Vous jugez sur quoi ? – Au premier abord, on va tous se dire des choses, on a tous une manière de juger. On fait tous ça. – On juge sur l’apparence, le physique, la façon de s’habiller, la façon de parler. – Alors, si on a des critères de jugement,  c’est qu’on est aussi concerné par cette histoire-là. – On a tous un côté noir. La méchanceté. Ça se réveille quand on ne se sent pas assez aimé. Ça vient de la jalousie – Un monde harmonieux, ce n’est pas possible, on est tous différents.

Est-ce que réussir à vivre ensemble, c’est réussir à ne pas être d’accord ? – Vivre ensemble, c’est faire un débat sans violence, que tout le monde puisse donner son avis sans être jugé. Un débat ça permet de dire ce qu’on pense, de ne pas cacher ce qu’on ressent, et ça, ça évite de créer des tensions. Faut accepter l’avis des autres.
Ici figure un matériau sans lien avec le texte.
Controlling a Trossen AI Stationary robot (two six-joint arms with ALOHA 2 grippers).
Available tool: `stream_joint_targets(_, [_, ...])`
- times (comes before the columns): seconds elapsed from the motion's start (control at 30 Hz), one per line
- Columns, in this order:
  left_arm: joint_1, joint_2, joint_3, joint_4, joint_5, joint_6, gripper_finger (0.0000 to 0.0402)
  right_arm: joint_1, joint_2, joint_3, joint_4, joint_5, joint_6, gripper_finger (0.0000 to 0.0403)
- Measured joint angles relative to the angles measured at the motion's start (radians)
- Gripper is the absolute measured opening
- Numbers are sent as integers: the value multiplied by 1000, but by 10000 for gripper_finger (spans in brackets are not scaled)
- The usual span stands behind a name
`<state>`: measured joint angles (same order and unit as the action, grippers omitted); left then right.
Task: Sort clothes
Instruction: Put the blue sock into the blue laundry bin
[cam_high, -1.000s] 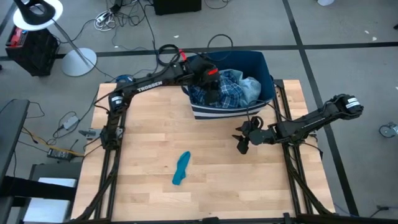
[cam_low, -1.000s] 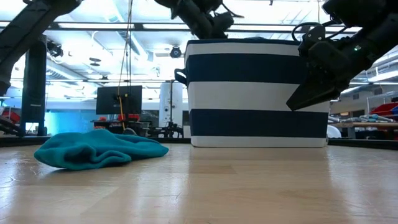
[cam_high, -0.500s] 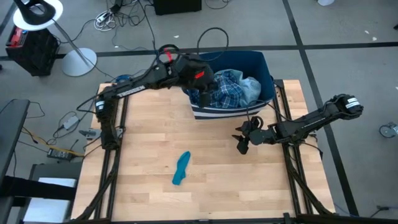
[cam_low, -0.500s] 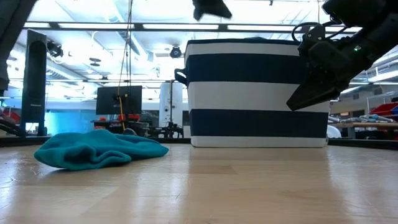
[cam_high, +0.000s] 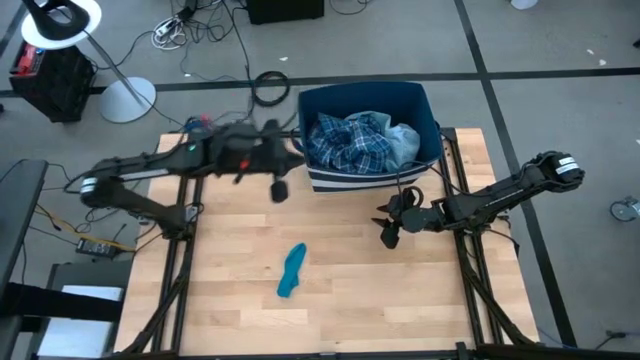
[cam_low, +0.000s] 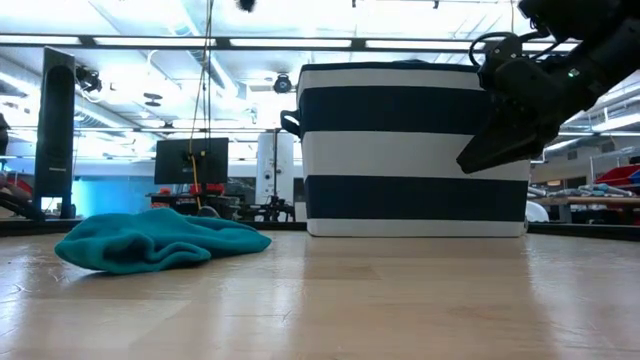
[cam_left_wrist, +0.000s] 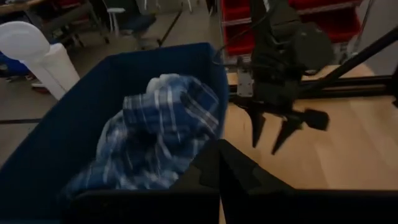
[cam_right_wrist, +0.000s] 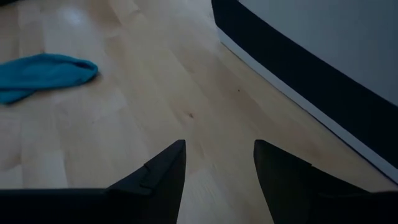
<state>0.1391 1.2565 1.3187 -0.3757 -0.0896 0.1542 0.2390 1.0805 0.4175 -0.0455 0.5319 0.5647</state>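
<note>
A blue-white plaid shirt (cam_high: 348, 142) lies heaped in the dark-blue bin (cam_high: 432, 112), with a light-blue denim piece (cam_high: 405, 140) beside it. A teal sock (cam_high: 291, 271) lies flat on the table near the middle. My left gripper (cam_high: 278, 188) is above the table just left of the bin. In the left wrist view (cam_left_wrist: 217, 149) its fingers are shut with nothing between them. My right gripper (cam_high: 388, 232) hovers open and empty near the bin's front right corner. It also shows in the right wrist view (cam_right_wrist: 219, 155).
The bin stands at the table's far edge, its striped wall (cam_low: 410, 150) facing the near side. The sock shows in the low view (cam_low: 150, 240) and the right wrist view (cam_right_wrist: 43, 71). Bare wooden table (cam_high: 230, 230) lies around the sock.
My left gripper has risen out of the bin, off the plaid shirt, and swung toward the table's left and near side. It is now over the table left of the bin. The shirt has stayed in the bin.
</note>
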Motion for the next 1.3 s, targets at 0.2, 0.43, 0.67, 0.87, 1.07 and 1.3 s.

Qu’est-ce qu’on ne supporte pas chez l’autre ? – Je ne supporte pas qu’on me prenne de haut. Souvent c’est les riches. Ils nous jugent avant de nous parler. – Je n’aime pas les sociétés où on n’a pas tous les mêmes droits. – Je n’aime pas les gens qui veulent toujours avoir raison. – Les riches, ils nous regardent de haut. Ils étalent leur argent. Ils nous méprisent parce qu’on est pauvre. – Ils ont le droit d’avoir de l’argent, mais ils ont pas le droit de s’en venter. – En faisant ça, ils nous méprisent. – Ce n’est pas une histoire de catégorie. C’est une histoire de respect ou une histoire de mépris. – Oui, mais les catégories existent et les riches vivent dans un monde de riches, et ils ont du mépris pour les autres. – Ces catégories on peut décider de ne pas y adhérer. – Oui, mais quand même.